■ What the exercise asks:
Only lines that contain the word "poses" are to be returned from the data below.

────────────────────

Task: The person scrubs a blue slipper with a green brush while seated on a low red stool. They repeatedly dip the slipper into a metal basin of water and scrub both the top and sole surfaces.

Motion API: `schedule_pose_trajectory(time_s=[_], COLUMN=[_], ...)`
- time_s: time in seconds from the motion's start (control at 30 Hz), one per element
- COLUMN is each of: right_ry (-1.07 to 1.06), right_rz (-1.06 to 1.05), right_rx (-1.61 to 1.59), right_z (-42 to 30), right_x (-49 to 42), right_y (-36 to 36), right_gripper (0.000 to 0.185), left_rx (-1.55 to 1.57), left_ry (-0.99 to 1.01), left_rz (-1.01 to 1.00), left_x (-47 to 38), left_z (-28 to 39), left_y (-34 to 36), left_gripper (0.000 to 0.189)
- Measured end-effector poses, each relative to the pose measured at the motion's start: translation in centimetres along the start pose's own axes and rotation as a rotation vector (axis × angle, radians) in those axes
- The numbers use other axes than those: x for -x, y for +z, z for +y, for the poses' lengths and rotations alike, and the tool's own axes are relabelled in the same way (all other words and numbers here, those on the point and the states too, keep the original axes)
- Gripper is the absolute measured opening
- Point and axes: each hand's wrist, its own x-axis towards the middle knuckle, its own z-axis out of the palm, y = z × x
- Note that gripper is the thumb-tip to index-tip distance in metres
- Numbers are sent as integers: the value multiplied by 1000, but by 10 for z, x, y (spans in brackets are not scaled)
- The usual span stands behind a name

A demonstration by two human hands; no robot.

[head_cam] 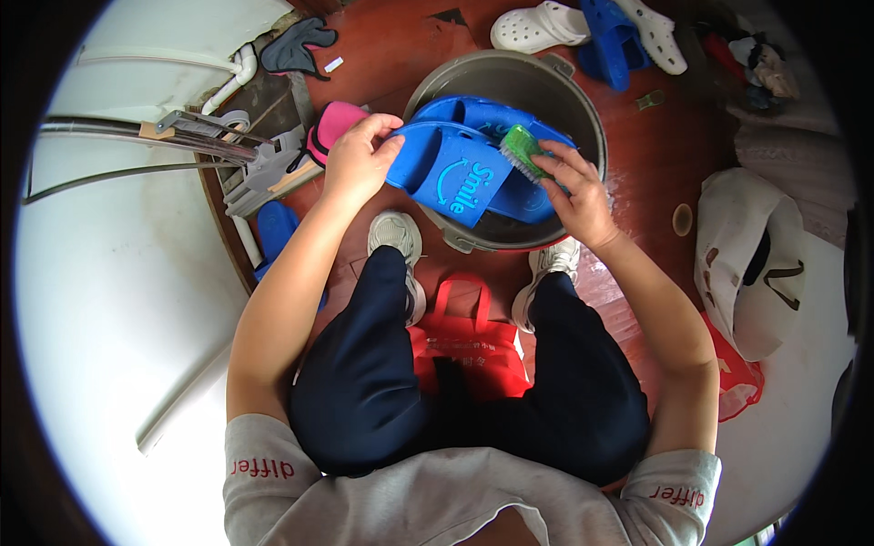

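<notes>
My left hand (362,158) pinches the edge of a blue plastic slide sandal (454,174), which is tilted over a round grey-brown basin (594,116). Raised lettering and curved arrows mark the sandal's strap. In my right hand (580,194) is a green scrubbing brush (522,149) with pale bristles, held by the right side of that sandal's strap. A second blue slide sandal (526,123) lies in the basin, partly behind the first one. Whether the bristles touch the strap I cannot tell.
White clogs (536,29) and another blue slide (612,44) lie beyond the basin. A red bag (471,355) is between my legs. At the left are a mop (263,164), a pink item (336,126) and blue footwear (276,228); at the right, a white bag (730,252).
</notes>
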Motion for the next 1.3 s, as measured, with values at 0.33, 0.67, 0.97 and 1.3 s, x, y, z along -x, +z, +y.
schedule_pose_trajectory(time_s=[0.33,0.67,0.97,1.3], right_ry=[-2,72,48,90], right_rz=[102,97,92,94], right_rx=[31,78,148,62], right_z=[3,6,25,21], right_x=[0,-3,-9,-4], right_y=[14,13,33,28], right_gripper=[37,37,35,34], left_rx=[132,23,-120,-380], left_ry=[49,-29,71,45], left_rz=[18,-177,-38,-69], left_x=[22,34,1,-50], left_z=[3,8,3,1], left_y=[1,0,11,20], left_gripper=[27,30,40,29])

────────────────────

■ Problem solution:
- Measured end-effector poses, each relative to the pose measured at the motion's start: translation in centimetres along the start pose's own axes and rotation as a rotation vector (axis × angle, radians) in those axes
- The numbers use other axes than those: x for -x, y for +z, z for +y, for the poses' lengths and rotations alike, and the tool's own axes are relabelled in the same way (all other words and numbers here, those on the point and the states too, keep the original axes)

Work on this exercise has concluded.